Si potrebbero prevedere, sull’esempio della Dini, anticipi per le donne madri (8 mesi per ogni figlio con un massimo di 24 mesi) e per i precoci ogni anno di lavoro prima dei 19 anni dovrebbe valere 1,25 anni. Infine si dovrebbe reintrodurre l’indicizzazione delle pensioni all’inflazione nella misura del 100% fino a tre volte il minimo, 90% da 3 a 5 volte il minimo e 75% oltre 5 volte il minimo sulla quota di pensione «retributiva» mentre per quella contributiva l’indicizzazione deve essere pari al 100% eliminando l’iniquo taglio delle pensioni alte.
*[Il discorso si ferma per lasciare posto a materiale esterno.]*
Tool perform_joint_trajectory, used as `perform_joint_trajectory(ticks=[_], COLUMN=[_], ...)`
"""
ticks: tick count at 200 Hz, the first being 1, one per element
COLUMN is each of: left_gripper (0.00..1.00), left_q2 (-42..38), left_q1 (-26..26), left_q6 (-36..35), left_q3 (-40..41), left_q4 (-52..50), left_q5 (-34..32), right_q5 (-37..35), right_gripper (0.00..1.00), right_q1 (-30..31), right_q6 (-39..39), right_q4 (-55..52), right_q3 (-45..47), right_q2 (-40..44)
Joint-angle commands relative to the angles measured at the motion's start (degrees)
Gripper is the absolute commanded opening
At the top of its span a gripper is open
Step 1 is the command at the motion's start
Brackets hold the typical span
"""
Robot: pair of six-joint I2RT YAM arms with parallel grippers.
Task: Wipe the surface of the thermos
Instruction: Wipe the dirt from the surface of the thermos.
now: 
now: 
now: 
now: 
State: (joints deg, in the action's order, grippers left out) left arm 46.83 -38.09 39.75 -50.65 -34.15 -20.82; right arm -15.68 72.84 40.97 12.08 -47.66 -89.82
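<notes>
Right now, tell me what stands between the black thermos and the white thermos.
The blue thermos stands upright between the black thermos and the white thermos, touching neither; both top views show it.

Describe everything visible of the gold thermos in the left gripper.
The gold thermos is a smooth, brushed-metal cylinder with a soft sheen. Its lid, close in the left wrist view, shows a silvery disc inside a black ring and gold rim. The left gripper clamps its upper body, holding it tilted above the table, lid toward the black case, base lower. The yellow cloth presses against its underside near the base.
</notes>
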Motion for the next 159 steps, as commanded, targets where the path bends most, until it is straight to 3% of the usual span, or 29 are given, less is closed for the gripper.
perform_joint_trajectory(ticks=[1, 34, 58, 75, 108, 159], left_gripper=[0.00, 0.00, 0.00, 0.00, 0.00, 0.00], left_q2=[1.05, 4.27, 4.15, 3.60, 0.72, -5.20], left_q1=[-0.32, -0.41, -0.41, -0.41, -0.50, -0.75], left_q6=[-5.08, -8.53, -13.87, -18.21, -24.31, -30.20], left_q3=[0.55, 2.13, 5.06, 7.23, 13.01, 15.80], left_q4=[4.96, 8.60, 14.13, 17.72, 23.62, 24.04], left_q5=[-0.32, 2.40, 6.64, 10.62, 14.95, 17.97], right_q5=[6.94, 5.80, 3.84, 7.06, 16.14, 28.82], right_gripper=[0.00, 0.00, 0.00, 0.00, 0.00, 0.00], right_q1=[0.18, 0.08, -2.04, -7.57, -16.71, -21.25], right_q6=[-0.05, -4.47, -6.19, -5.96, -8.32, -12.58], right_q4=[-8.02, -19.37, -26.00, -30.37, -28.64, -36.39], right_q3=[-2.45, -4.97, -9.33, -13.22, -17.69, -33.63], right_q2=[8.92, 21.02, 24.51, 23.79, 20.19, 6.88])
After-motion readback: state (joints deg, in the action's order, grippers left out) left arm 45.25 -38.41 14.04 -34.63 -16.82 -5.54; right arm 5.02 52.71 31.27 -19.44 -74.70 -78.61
Sul lato delle politiche attive invece occorrono decisioni coraggiose e innovative: se uno dei problemi principali del Covid-19 sono gli assembramenti sia sui mezzi pubblici sia presso bar, pub e ristoranti, le soluzioni ci sono e non sono i provvedimenti Conte – Catalfo, divieto di licenziamenti, cassa integrazione, disoccupazione e bonus che peraltro finora ci sono costati oltre 30 miliardi che diverranno più di 34 a fine anno senza aver creato alcuna prospettiva se non la sussistenza, ma per esempio: fare convenzioni per il trasporto anziani, studenti e lavoratori con servizi taxi, noleggi con conducente, bus turistici, tutti soggetti che oggi sono fermi o poco utilizzati e ai quali il bonus da 600 euro non basta per vivere; aumentare l’orario di bar e ristoranti anche oltre le 24,00, prevedendo l’obbligo di presenza seduta ai tavoli da prenotarsi con apposite App anche quelle dei vari delivery; incentivare e aiutare il settore moda, in grave crisi occupazionale, commissionando tutti gli strumenti di Dpi anziché comprarli in Cina con le famose «aste» di Arcuri; infine, ma ce ne sarebbero molte altre, indirizzare le produzioni in crisi verso tutti i dispositivi elettronici per la telemedicina, gli scanner per la febbre e così via: possibile che sia tutto cinese che magari costa il 10% meno ma ci costa miliardi in sussidi alla disoccupazione.

Invece avremo altra Cig, ancora ape sociale, opzione donna, precoci, anticipi pensione e una quota 100 provvisoria, forse una 102 annacquata: un’altra serie di pezze a colori. E intanto, in modo assolutamente falso e sbagliato, Istat comunica alla Commissione Ue che la nostra spesa pensionistica sul Pil arriverà al 17% contro una media Ue poco sopra il 12%; certamente non il miglior viatico per ottenere i fondi europei.